AFP via Getty Images
Jess Weatherbed
is a news writer focused on creative industries, computing, and internet culture. Jess started her career at TechRadar, covering news and hardware reviews.

The Beatles have won their eighth competitive Grammy award thanks to a little help from artificial intelligence. The 2023 track “Now and Then” — which Billboard reports is the first song knowingly created with AI assistance to earn a Grammy nomination — was awarded Best Rock Performance on Sunday, beating out competition from Green Day, Pearl Jam, The Black Keys, Idles, and St. Vincent.

The track was pieced together using a demo that John Lennon recorded in the late 1970s, with Paul McCartney, Ringo Starr, and George Harrison later providing their own contributions in the mid-‘90s, with the aim of including the final song in The Beatles Anthology project. “Now and Then” wasn’t released, however, due to technical limitations at the time preventing Lennon’s vocals and piano from being separated from the original lo-fi demo.

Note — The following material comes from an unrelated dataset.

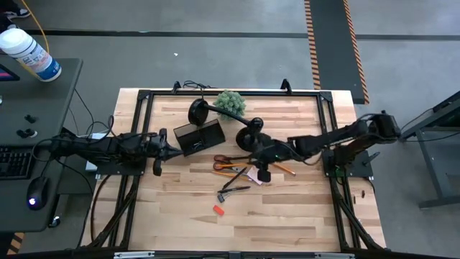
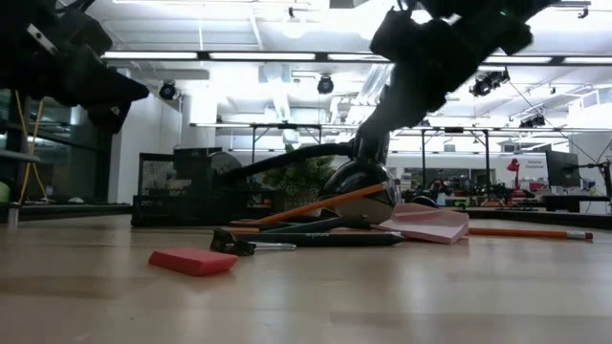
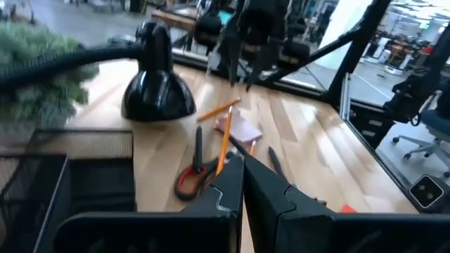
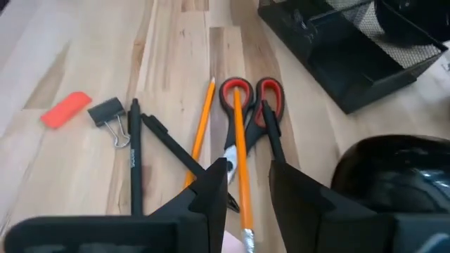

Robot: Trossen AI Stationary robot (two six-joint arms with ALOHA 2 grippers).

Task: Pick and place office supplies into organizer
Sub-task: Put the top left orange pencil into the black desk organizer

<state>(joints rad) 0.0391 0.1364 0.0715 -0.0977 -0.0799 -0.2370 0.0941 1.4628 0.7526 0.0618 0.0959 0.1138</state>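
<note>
The supplies lie loose mid-table: orange-handled scissors (image 1: pixel 226 164) (image 4: pixel 252 105), an orange pencil (image 4: pixel 240 154) lying across them, a second pencil (image 4: pixel 200 133), black pens (image 4: pixel 133 161), a black binder clip (image 4: pixel 111 112), a flat red piece (image 1: pixel 218 209) (image 2: pixel 193 260) and a pink sticky pad (image 1: pixel 253 177) (image 2: pixel 430 222). The organizer (image 1: pixel 199 137) (image 4: pixel 351 49) is a dark mesh box standing behind them. My right gripper (image 1: pixel 263 173) (image 4: pixel 246 186) hovers open over the pencil near the pad, clear of the table. My left gripper (image 1: pixel 164 149) (image 3: pixel 244 176) is shut and held just left of the organizer.
A black lamp has its round base (image 1: pixel 249 137) (image 4: pixel 394 176) right beside my right gripper and its head (image 1: pixel 198 111) behind the organizer. A green fuzzy plant (image 1: pixel 230 102) stands at the far edge. Another pencil (image 2: pixel 521 232) lies toward the right. Bare wood lies toward the near edge.
</note>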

McCartney and Starr later managed to complete the song in 2021 with help from filmmaker Peter Jackson and his sound team, who developed machine-learning technology (a type of AI that uses algorithms to learn from data) capable of isolating and cleaning up different components of Lennon’s recording. This greatly differs from generative AI tech that can be used to create music that mimics an artist’s style and vocals, but confusion around AI terminology led to some backlash online when the track was released.

“To be clear, nothing has been artificially or synthetically created. It’s all real and we all play on it,” McCartney said in 2023, addressing speculation about AI’s role in development. “We cleaned up some existing recordings — a process which has gone on for years.”